Exercise details
Transcribe, word for word, every line from the one containing "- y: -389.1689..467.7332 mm" through the final line of the records, and omit the pictures.

*** Begin section ***

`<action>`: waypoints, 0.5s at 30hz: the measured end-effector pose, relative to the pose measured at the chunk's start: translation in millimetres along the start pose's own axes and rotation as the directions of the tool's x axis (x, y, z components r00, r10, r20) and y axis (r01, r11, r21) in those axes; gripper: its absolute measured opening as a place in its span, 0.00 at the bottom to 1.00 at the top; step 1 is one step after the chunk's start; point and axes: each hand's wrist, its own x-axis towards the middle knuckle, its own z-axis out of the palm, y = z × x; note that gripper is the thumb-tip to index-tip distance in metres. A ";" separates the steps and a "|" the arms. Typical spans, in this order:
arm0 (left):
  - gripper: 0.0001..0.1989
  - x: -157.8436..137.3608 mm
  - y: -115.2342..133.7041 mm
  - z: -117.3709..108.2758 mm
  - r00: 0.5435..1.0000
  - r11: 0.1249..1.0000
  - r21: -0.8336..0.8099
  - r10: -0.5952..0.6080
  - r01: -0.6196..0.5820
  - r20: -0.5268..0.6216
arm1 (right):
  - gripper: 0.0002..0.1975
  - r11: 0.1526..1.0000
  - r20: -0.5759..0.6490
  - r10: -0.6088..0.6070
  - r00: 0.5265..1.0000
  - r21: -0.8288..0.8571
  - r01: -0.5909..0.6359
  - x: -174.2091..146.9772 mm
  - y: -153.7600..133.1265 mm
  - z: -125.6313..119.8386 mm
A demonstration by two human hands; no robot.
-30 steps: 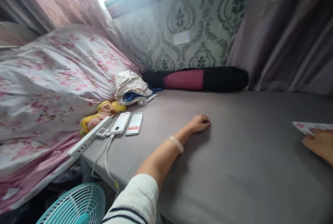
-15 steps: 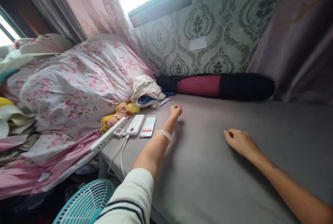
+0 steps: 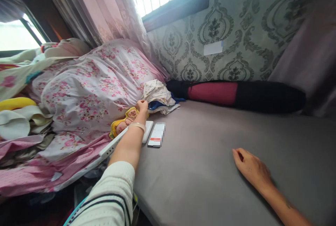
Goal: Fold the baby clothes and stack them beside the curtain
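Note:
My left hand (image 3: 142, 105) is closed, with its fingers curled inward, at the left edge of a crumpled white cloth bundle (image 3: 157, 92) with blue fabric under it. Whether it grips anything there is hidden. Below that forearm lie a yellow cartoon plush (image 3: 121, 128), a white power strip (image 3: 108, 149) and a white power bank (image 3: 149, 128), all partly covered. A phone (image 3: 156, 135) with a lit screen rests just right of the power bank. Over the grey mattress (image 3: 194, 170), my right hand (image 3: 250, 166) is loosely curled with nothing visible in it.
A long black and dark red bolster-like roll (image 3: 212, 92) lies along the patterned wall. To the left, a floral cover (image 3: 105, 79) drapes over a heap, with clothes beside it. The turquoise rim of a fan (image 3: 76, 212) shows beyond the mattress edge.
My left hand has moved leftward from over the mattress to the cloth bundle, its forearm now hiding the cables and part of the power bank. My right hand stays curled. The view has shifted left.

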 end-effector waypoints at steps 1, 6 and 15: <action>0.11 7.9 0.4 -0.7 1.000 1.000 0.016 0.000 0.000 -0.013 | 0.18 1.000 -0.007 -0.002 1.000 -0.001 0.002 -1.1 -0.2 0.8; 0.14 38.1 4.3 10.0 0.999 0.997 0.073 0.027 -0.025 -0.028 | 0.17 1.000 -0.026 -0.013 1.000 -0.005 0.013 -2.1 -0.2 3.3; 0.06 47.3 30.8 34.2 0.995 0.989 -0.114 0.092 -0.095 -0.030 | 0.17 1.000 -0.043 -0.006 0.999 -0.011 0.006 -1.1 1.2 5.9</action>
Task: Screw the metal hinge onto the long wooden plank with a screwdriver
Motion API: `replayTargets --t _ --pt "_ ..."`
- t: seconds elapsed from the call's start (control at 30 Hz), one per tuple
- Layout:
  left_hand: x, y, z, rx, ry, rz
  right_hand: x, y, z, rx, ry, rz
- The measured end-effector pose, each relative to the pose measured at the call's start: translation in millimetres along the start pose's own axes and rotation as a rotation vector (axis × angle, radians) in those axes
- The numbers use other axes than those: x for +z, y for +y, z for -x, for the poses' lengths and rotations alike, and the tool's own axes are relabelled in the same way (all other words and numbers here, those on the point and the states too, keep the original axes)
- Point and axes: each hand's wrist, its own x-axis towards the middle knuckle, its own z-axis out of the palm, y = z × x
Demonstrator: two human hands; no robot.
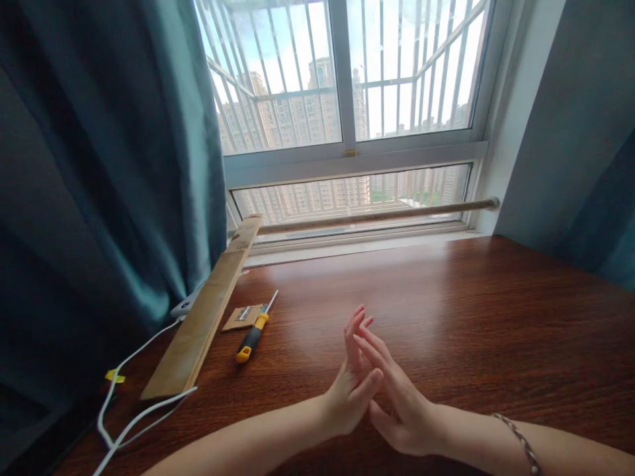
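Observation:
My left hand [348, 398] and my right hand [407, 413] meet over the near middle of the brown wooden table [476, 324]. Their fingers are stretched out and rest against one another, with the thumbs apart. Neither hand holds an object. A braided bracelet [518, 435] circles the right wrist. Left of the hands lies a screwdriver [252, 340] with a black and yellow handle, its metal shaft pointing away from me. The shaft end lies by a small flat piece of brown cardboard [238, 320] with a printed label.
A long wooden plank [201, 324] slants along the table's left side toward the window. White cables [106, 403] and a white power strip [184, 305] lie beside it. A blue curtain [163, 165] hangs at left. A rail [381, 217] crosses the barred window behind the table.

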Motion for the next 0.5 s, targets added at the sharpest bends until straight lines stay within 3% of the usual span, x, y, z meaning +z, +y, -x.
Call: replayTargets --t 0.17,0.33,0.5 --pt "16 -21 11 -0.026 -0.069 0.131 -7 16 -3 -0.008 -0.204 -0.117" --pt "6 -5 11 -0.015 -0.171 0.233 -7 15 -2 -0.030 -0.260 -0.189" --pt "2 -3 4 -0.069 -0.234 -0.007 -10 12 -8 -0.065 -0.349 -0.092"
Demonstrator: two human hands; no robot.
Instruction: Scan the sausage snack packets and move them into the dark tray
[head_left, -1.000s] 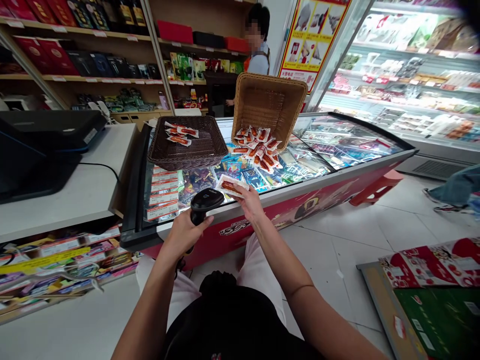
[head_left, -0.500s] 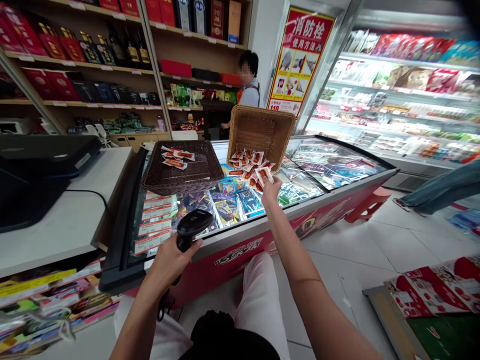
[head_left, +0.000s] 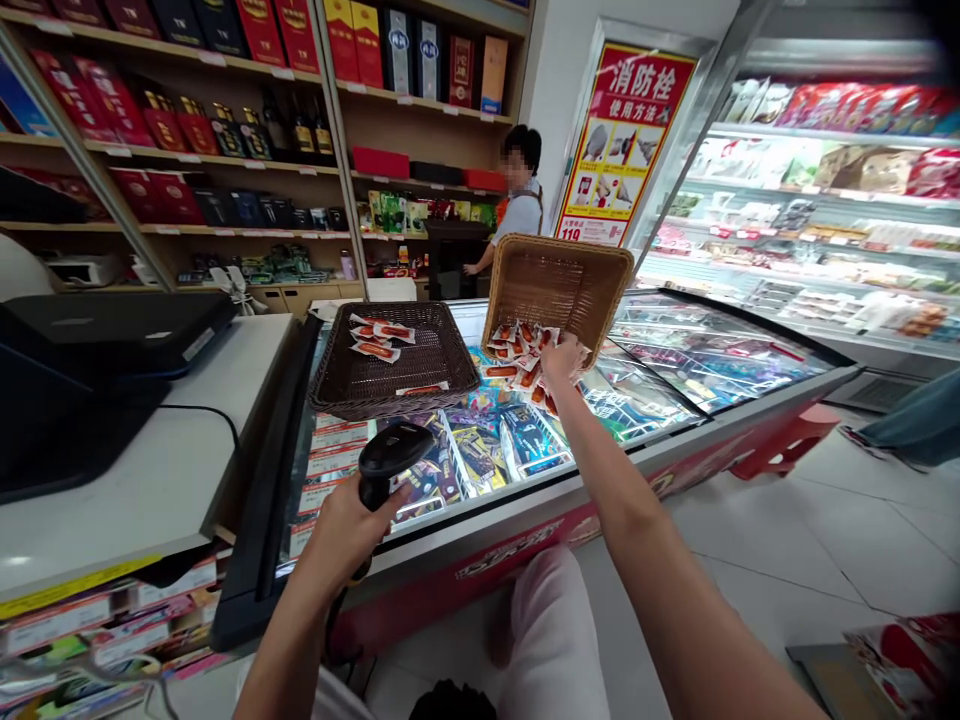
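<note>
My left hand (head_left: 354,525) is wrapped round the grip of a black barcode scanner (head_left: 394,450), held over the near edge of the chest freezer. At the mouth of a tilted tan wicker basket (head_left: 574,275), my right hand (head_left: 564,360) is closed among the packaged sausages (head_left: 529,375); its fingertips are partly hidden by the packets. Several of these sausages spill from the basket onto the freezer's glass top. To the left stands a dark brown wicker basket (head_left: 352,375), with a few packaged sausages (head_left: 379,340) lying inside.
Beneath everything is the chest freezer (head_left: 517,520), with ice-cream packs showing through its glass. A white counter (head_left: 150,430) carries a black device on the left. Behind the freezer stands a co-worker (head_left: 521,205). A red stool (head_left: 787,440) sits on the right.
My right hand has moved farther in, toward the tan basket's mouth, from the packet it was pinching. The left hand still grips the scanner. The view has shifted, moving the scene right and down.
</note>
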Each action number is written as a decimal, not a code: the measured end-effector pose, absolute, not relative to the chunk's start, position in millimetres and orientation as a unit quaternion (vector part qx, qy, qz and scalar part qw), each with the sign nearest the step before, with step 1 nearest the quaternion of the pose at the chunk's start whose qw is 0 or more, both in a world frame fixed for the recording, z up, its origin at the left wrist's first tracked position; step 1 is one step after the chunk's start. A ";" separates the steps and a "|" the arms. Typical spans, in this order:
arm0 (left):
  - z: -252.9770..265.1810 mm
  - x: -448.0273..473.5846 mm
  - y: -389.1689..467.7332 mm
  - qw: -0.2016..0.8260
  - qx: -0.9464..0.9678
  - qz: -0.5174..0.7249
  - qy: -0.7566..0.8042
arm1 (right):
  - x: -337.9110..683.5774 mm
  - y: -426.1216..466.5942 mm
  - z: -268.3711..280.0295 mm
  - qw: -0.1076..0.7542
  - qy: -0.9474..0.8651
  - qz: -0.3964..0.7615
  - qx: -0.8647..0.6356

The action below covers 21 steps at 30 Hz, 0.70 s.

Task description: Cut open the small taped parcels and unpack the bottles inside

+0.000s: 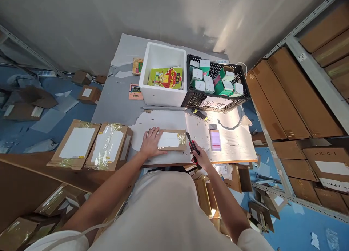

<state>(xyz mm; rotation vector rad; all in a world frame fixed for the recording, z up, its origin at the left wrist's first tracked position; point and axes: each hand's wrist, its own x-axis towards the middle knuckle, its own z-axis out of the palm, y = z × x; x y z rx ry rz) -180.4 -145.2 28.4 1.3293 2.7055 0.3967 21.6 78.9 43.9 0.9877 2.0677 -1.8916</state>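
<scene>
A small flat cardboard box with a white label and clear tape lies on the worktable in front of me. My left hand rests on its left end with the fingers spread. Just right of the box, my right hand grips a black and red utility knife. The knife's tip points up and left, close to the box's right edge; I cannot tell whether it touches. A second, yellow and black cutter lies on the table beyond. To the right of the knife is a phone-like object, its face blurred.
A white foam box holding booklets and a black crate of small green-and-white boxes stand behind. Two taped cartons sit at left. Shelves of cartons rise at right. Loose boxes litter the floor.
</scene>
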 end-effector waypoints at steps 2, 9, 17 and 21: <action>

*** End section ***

Solution
  - y: -389.1689..467.7332 mm
  - qw: -0.2016..0.8260
  - qx: -0.9464..0.9678
  - qz: -0.5174..0.7249
  - qy: -0.7566..0.8042
arm1 (right):
  - x: -337.9110..683.5774 mm
  - y: -426.1216..466.5942 mm
  - z: -268.3711..280.0295 mm
  - qw: -0.1076..0.7542
  - qy: -0.9474..0.8651
  - qz: -0.3964..0.7615
  - qx: -0.8647..0.6356

The action below covers 21 steps at 30 Hz, 0.70 s.

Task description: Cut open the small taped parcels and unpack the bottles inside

+0.000s: 

<state>(xyz mm; rotation vector rad; all in a world frame fixed for the recording, z up, its origin at the left wrist's first tracked position; point and axes: each hand's wrist, its own x-axis towards the middle knuckle, its own z-axis out of the palm, y = z × x; x y z rx ry rz) -180.4 -145.2 28.4 1.3293 2.7055 0.3967 21.6 78.9 43.9 0.9877 2.0677 -1.8916</state>
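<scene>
A small flat cardboard box with a white label and clear tape lies on the worktable in front of me. My left hand rests on its left end with the fingers spread. Just right of the box, my right hand grips a black and red utility knife. The knife's tip points up and left, close to the box's right edge; I cannot tell whether it touches. A second, yellow and black cutter lies on the table beyond. To the right of the knife is a phone-like object, its face blurred.
A white foam box holding booklets and a black crate of small green-and-white boxes stand behind. Two taped cartons sit at left. Shelves of cartons rise at right. Loose boxes litter the floor.
</scene>
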 end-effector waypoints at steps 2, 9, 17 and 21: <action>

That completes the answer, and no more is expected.